Member of the Minnesota House of Representatives from the 22B district
- Incumbent
- Assumed office January 4, 2005
- Preceded by: Elaine Harder

Personal details
- Born: March 25, 1968 (age 58) Humboldt, Iowa, U.S.
- Party: Republican
- Spouse: Lynee
- Children: 2
- Occupation: Pork producer, legislator

= Rod Hamilton =

American politician

Rodney W. Hamilton (born March 25, 1968) is an American politician and former member of the Minnesota House of Representatives. A member of the Republican Party of Minnesota, he represented District 22B, which includes all or portions of Cottonwood, Jackson, Nobles and Redwood counties in the southwestern part of the state. He is also a local pork producer.

==Early life, education, and career==
Hamilton graduated from Humboldt High School in Humboldt, Iowa. He is a former president of the Minnesota Pork Producers.

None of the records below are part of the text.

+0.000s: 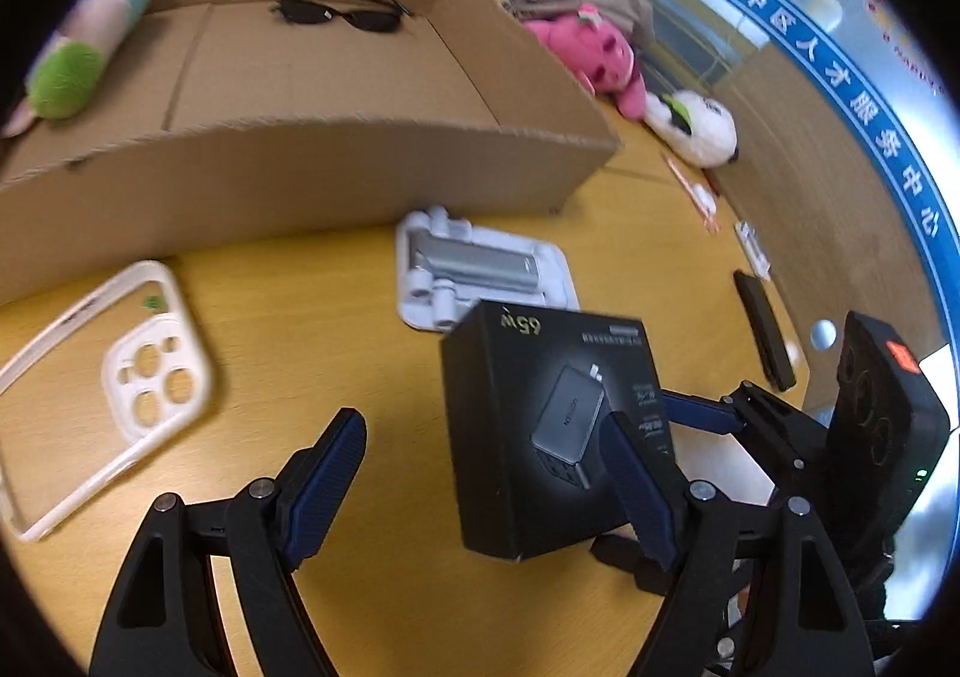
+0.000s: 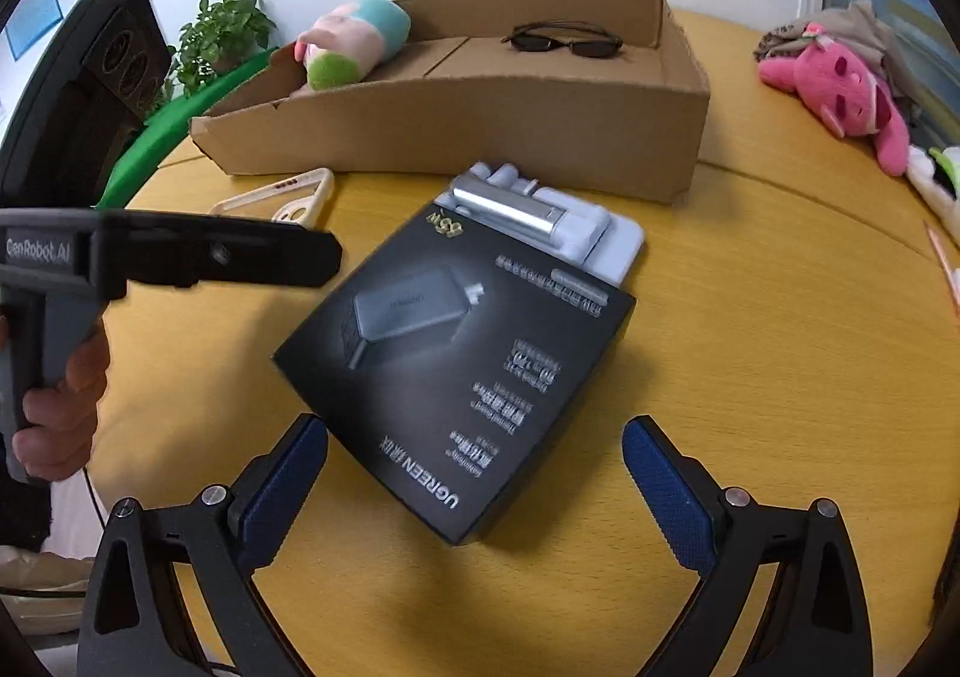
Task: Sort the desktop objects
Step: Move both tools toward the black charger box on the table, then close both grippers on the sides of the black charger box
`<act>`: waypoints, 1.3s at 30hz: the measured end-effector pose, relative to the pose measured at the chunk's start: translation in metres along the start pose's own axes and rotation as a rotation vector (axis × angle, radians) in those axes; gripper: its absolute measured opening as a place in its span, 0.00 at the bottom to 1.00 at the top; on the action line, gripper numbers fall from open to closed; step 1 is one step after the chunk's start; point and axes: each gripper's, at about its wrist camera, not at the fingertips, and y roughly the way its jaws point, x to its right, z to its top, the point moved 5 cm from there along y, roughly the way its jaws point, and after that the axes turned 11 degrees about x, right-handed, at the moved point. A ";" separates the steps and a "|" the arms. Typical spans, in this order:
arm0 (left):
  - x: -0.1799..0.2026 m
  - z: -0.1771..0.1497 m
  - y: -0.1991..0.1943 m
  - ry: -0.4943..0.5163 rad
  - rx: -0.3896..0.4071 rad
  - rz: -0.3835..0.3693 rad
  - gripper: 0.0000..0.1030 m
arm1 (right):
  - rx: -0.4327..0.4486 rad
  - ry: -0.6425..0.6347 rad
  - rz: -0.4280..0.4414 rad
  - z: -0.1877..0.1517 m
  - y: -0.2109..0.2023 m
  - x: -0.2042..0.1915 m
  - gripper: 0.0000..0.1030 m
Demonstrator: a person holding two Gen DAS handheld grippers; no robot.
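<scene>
You hold a two-finger tool in each hand above a round yellow tabletop (image 2: pixel 750 353); the left tool (image 1: pixel 480 473) stands spread with nothing between its blue pads, and the right tool (image 2: pixel 474 473) is spread wide too, gripping nothing. Just ahead of both lies a black charger box (image 2: pixel 456 371), flat on the tabletop; its far edge overlaps a white phone stand (image 2: pixel 570 221) with a grey metal bar. In the right wrist view the near corner of the box sits between the right tool's fingers, not touched by the pads; in the left wrist view the left tool's right finger (image 1: pixel 636 491) crosses in front of the box, and whether it touches you cannot tell. To the left of the box rests a clear phone case (image 1: pixel 102 377) with a white camera frame. Beyond these stands an open cardboard box (image 2: pixel 480 119), already holding dark sunglasses (image 2: pixel 564 41) and a pastel plush toy (image 2: pixel 354 41); a pink plush (image 2: pixel 840 83) lies apart at the right. You appear to be at the reaching step, with the charger box the likely pick; the next move calls for straddling two opposite edges squarely, since the box is wide and lies askew, then closing, lifting clear of the stand and carrying it to the cardboard box.
</scene>
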 end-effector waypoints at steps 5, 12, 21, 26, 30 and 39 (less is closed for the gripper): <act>0.004 -0.008 0.017 -0.040 -0.044 -0.077 0.69 | -0.028 -0.022 0.019 -0.006 0.011 -0.008 0.87; 0.004 -0.014 0.015 -0.034 -0.029 -0.089 0.68 | -0.028 -0.083 -0.017 -0.006 0.016 -0.018 0.86; 0.000 -0.020 -0.008 -0.004 0.021 -0.061 0.65 | -0.025 -0.113 -0.028 -0.002 0.019 -0.034 0.85; -0.006 -0.015 -0.036 -0.006 0.078 -0.048 0.59 | 0.017 -0.139 -0.012 0.006 0.012 -0.054 0.85; -0.007 -0.009 -0.054 -0.006 0.105 -0.032 0.55 | 0.057 -0.156 0.001 0.017 0.006 -0.064 0.85; -0.006 0.012 -0.076 0.014 0.179 -0.010 0.55 | 0.139 -0.217 -0.018 0.042 -0.005 -0.083 0.84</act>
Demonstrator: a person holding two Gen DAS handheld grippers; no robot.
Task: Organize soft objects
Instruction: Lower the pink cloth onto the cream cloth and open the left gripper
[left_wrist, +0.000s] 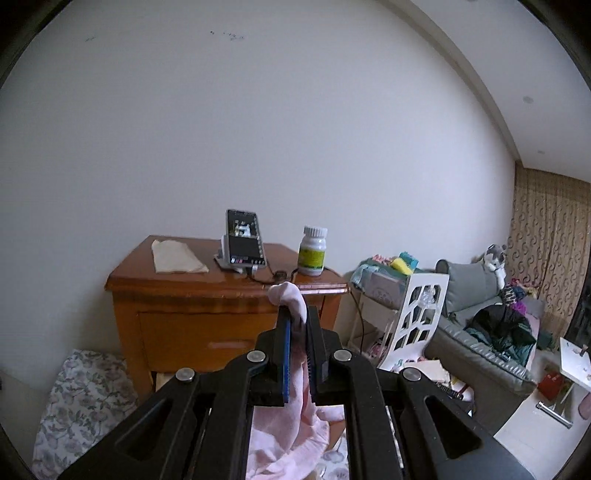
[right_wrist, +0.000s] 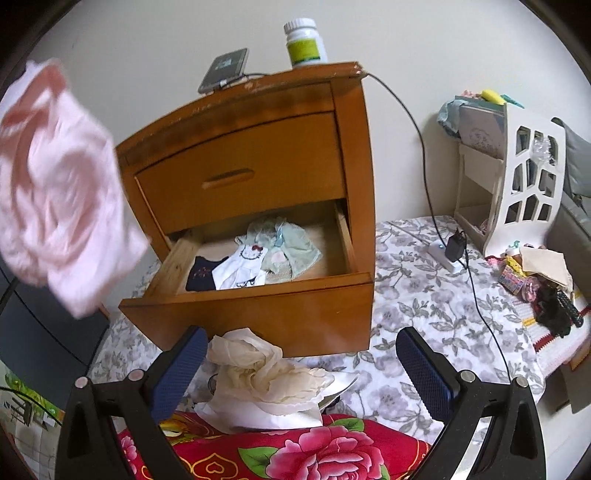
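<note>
Wooden nightstand (right_wrist: 258, 162) stands against the white wall, on a floral sheet (right_wrist: 424, 306). Top drawer closed. Bottom drawer (right_wrist: 255, 295) pulled out, its front edge overhanging the sheet; inside lie a mint garment (right_wrist: 291, 247), a white printed piece (right_wrist: 240, 267) and a dark piece (right_wrist: 201, 277), side by side, with bare board at the right end and along the back.

White cut-out rack (right_wrist: 524, 173) to the right of the nightstand, well apart; open sheet between them, crossed by a black cable (right_wrist: 424, 177).

Pink cloth (left_wrist: 295, 306) pinched in the left gripper (left_wrist: 298, 317), jaws together on it, the rest hanging below; in the right wrist view it hangs blurred at upper left, clear of the nightstand's left edge.

Right gripper (right_wrist: 301, 343) spread wide, nothing between the pads, above a crumpled cream cloth (right_wrist: 258, 376) that lies on a red floral blanket (right_wrist: 295, 446), just before the drawer front.

On the nightstand's top surface: folded beige cloth (left_wrist: 177, 256), phone on stand (left_wrist: 243, 240), white bottle (left_wrist: 313, 251) near the right edge.
</note>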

==Minnesota House of Representatives==
Hamilton was first elected to the House in 2004, and was re-elected in 2006, 2008, 2010, 2012, 2014, 2016 and 2018. He was a minority whip during the 2009 legislative session, and was an assistant minority leader during the 2010 session.

On November 17, 2010, incoming Republican Speaker of the House Kurt Zellers announced that Hamilton would serve as chairman of the House Agriculture Committee during the 2011–2012 biennium. On November 30, 2010, he was named majority whip by his House Republican colleagues.

In 2014, he was again elected to the Minnesota House of Representatives. Rep. Rod Hamilton, R-Mountain Lake, will chair the House Agriculture Finance Committee.